History as entertainment... September 10, 2005 Cynthia K. Robertson (beverly, new jersey USA) 9 out of 11 found this review helpful
It is hard to classify Sarah Vowell, author of Assassination Vacation. Vowell claims not to be a real historian, but instead, tries to entertain. Critics have called her a social observer. She is definitely a historical and political observer as well. However we categorize her, Vowell sews together dozens of stories about the assassinations of presidents Lincoln, Garfield and McKinley to produce an impressive quilt.
While most people vacation in happier settings (the beach, Disney World, etc.), Vowell sets out on a pilgrimage to bring the stories of these three assassinations to life. She travels to Alaska to see totem poles and the Dry Tortugas to see the cell of Dr. Samuel Mudd. She visits presidential homes, offices, assassination sites and places of death. She tours museums seeking out bone fragments, bloodied garments, murder weapons and autopsy tools. She traces the escape route of John Wilkes Booth, stopping at the locations where he stopped. And she visits graves, tombs and monuments. As she travels, she regales us with numerous stories and observations that tie these events together.

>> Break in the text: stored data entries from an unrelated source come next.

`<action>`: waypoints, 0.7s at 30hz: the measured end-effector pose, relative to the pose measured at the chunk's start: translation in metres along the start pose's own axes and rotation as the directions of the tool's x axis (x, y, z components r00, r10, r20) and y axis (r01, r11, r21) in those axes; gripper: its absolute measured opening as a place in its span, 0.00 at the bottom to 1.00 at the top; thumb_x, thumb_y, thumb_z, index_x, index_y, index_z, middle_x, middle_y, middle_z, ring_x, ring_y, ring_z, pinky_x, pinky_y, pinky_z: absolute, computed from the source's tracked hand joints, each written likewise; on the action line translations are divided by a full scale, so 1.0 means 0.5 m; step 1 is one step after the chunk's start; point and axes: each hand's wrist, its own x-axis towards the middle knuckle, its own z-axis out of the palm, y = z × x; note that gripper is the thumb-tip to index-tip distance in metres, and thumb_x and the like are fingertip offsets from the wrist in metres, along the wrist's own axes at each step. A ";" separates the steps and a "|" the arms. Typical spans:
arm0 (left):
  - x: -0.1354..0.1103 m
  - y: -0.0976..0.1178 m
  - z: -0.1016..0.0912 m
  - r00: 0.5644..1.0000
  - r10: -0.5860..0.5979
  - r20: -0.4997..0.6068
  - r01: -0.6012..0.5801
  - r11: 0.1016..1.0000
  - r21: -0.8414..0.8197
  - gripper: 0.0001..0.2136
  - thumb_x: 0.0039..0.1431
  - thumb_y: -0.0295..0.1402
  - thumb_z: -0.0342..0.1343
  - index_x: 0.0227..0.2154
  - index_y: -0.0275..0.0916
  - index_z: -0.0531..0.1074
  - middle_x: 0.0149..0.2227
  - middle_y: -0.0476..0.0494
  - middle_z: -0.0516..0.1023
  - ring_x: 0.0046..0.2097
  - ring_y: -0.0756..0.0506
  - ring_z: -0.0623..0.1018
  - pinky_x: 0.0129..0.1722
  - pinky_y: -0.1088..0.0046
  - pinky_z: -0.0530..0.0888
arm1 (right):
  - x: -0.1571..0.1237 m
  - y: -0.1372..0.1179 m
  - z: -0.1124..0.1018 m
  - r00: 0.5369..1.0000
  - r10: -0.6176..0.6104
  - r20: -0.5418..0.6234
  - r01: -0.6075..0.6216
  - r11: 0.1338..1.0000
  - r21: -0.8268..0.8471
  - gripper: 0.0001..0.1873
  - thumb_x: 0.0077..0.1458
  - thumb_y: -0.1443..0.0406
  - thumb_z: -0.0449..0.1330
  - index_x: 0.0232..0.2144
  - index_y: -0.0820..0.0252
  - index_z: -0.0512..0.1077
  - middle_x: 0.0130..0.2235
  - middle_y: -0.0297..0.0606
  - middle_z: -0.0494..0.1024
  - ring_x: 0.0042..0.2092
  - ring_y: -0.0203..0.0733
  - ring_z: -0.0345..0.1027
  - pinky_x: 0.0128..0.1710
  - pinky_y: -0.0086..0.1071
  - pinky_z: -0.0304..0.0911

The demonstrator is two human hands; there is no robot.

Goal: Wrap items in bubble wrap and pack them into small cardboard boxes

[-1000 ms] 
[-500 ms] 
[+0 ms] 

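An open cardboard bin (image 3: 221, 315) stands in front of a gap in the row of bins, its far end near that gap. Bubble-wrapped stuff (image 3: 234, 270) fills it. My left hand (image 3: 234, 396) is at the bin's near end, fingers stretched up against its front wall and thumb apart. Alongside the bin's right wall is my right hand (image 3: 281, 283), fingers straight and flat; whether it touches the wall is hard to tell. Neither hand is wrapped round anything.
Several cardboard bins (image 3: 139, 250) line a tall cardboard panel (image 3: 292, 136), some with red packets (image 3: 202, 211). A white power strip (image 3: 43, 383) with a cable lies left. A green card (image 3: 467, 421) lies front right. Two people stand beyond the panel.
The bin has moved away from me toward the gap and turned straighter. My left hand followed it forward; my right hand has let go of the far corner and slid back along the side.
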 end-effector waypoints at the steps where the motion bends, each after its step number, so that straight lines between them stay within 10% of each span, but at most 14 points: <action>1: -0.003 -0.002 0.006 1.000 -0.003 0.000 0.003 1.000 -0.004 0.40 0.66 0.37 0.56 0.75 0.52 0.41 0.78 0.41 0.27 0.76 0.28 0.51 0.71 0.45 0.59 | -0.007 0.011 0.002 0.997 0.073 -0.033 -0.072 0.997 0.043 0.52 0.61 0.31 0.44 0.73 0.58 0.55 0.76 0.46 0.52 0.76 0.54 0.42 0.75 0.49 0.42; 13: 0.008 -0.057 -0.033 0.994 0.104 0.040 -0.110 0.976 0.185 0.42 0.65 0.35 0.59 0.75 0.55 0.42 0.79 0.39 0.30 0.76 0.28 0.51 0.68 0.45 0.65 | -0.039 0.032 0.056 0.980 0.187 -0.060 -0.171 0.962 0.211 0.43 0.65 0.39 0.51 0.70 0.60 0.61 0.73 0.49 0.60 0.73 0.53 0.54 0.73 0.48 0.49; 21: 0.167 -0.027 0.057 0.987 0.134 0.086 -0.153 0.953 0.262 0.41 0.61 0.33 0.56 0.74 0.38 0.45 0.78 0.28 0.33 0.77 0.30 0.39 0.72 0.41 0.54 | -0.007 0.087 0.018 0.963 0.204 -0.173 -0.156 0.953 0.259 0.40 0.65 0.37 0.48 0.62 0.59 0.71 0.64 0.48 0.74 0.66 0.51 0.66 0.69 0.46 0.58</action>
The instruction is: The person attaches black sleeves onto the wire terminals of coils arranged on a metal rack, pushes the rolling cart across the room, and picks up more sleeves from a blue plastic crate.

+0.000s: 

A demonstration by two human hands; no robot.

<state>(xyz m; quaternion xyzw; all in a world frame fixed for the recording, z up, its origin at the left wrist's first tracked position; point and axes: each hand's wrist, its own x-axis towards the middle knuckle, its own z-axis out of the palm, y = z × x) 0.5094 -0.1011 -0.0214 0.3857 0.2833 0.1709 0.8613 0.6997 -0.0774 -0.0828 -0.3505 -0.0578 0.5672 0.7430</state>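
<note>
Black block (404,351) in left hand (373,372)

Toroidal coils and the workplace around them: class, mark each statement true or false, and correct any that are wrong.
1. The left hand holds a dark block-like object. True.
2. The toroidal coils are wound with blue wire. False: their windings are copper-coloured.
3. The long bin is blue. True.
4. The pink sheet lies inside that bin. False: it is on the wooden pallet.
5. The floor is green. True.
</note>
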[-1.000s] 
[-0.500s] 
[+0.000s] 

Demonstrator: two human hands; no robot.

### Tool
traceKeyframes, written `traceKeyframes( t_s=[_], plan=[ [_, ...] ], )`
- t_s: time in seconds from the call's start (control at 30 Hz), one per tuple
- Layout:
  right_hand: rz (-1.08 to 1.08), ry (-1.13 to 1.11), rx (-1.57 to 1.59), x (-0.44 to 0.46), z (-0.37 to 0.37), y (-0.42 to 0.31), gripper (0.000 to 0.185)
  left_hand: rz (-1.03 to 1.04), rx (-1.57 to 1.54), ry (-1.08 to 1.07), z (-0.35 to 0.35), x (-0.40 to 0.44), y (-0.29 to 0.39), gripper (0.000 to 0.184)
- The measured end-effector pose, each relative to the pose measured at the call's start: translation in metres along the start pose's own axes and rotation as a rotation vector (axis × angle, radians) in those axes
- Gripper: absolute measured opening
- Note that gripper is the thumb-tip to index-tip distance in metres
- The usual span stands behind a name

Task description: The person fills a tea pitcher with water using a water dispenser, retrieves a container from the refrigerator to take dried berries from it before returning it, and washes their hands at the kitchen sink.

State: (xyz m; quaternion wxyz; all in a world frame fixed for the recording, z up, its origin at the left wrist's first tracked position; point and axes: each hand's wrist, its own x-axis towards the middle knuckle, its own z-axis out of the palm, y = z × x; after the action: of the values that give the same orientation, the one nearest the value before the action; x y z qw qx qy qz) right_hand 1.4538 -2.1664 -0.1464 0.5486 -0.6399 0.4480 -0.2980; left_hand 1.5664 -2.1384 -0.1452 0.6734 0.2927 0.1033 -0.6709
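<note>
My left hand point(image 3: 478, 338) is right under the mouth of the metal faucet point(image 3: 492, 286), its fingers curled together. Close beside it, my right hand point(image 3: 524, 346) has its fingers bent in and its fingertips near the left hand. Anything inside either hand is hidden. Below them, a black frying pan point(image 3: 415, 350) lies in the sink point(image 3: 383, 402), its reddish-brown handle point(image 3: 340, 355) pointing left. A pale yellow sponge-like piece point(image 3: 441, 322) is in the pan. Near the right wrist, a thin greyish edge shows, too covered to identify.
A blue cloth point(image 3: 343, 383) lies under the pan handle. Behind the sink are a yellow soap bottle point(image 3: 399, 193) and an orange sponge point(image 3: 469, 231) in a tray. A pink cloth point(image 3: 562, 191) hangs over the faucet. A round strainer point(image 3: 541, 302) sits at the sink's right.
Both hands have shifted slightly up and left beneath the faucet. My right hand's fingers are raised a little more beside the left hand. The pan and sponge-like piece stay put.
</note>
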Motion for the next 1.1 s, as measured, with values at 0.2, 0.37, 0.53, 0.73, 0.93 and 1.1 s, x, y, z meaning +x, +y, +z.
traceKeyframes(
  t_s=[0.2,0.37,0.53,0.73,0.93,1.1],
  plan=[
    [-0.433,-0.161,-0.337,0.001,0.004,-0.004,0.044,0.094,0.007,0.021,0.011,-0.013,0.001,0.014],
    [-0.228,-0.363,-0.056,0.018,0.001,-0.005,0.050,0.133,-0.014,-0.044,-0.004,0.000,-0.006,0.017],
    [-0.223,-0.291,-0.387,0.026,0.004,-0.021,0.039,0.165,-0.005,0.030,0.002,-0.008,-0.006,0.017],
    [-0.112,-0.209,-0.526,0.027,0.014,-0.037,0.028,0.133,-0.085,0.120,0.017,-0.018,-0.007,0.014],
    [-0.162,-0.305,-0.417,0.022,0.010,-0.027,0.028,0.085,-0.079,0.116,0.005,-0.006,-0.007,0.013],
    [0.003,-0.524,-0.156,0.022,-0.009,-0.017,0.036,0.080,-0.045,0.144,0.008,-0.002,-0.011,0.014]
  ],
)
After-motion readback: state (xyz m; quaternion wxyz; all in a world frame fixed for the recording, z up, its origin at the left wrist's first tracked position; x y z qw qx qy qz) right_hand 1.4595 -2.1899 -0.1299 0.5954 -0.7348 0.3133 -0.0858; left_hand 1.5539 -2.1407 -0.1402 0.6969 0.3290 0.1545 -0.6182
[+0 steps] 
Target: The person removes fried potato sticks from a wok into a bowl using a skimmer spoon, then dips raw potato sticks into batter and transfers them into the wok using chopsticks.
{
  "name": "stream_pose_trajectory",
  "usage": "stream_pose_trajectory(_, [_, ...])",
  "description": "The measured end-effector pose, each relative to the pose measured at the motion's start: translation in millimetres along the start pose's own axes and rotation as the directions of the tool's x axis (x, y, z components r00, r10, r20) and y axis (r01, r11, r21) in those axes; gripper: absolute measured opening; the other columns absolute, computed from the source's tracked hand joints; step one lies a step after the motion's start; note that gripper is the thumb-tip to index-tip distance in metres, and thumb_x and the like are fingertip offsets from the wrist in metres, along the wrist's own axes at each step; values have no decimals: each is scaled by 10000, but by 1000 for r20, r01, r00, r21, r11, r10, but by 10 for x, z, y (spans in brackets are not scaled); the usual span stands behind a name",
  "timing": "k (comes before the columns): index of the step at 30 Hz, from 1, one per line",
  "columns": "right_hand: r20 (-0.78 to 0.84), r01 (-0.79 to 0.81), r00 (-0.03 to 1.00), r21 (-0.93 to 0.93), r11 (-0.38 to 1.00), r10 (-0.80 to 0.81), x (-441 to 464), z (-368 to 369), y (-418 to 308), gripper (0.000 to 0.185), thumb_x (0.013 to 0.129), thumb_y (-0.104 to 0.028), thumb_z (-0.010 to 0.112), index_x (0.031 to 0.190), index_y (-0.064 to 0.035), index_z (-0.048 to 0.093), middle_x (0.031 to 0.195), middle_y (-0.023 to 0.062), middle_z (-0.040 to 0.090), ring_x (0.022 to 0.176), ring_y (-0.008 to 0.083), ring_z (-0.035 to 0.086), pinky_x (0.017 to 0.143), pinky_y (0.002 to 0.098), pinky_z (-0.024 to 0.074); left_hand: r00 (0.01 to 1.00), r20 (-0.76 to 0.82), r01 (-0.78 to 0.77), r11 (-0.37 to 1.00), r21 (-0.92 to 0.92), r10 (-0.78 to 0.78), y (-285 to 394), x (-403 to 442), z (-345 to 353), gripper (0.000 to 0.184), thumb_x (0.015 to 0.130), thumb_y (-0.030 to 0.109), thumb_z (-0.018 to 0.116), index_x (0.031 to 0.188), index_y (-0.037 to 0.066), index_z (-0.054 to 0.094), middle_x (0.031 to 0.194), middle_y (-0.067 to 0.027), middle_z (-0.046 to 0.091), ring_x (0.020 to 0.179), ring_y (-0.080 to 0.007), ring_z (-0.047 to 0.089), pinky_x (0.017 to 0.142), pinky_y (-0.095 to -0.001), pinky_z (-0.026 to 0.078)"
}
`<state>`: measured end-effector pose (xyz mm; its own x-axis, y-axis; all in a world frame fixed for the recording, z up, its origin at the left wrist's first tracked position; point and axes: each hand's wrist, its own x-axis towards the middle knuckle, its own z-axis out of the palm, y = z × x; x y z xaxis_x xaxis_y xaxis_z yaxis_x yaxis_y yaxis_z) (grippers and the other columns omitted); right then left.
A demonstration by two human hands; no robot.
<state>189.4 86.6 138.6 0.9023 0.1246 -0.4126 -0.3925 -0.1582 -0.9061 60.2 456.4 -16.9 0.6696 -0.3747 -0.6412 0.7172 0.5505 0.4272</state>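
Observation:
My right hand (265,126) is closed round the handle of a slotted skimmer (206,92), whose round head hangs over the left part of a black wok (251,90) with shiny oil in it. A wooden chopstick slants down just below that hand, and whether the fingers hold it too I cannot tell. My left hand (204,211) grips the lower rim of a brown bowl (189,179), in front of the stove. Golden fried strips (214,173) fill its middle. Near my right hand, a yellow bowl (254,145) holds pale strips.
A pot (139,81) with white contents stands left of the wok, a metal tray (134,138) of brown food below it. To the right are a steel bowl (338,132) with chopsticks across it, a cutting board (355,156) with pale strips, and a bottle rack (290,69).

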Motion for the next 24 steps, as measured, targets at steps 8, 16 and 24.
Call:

Vowell states that "history is full of really good stories," and many that she tells are not common knowledge. Many of the stories are funny, as when she compares the black vomit of yellow fever to her more festive vomiting of key lime yogurt on a boat ride to Fort Jefferson. Some are filled with irony. When she sees both Confederate and American flag displays at a restaurant in Maryland, she observes that they're geared for those who are open-mined enough "of hating blacks and Arabs at the same time." Some of her stories are touching. When Garfield's doctors determined that moving the ailing president to his summer home in Long Branch, NJ would be better for his recovery, the residents of Long Branch laid a special railroad spur of 3200 feet to his house. When his train stalled near the end, they pushed his car by hand to its final destination. Many of her stories provide amazing coincidences. Robert Todd Lincoln was present or nearby all three assassinations. Also, as a young boy, Robert Todd Lincoln was rescued off a train track by Edwin Booth (John Wilkes Booth's brother). Also, at the same time as Edwin Booth's funeral, three floors of Ford's Theatre collapsed, killing 22 federal employees. Some of the stories are very disturbing. For instance, the site of John Wilkes Booth's death has become a Confederate shrine. Or that the Maryland State song, Maryland, My Maryland, contains pro-Confederate lyrics ("She spurns the Northern scum"). Most disturbing is that when Timothy McVeigh killed 168 people in Oklahoma, he was wearing a T-shirt with Abraham Lincoln on the front with the worlds "Sic Semper Tyrannis" underneath. After the bombing, Southern Partisan (the pro-Confederate catalog and magazine where McVeigh purchased the shirt) had a hard time keeping them in stock.
Vowell is also a shrewd observer. She describes Maryland as "it was the border state, a schizophrenic no-man's-land with the North at its door and the South in its heart." Or, "whereas the living in Baltimore could use a renovation, the dead rest in resplendent peace." She is amazing at bringing the presidents and their assassins to life.
It is refreshing to read a book where the author has such a fascination and enthusiasm for history. The only author today that I can compare her to is Tony Horwitz (Confederates in the Attic). In one story, Vowell tells us that the nickname for Stephen Douglas was The Little Giant. That moniker can also be used to describe Sarah Vowell. While she may be short of stature, her talent is huge.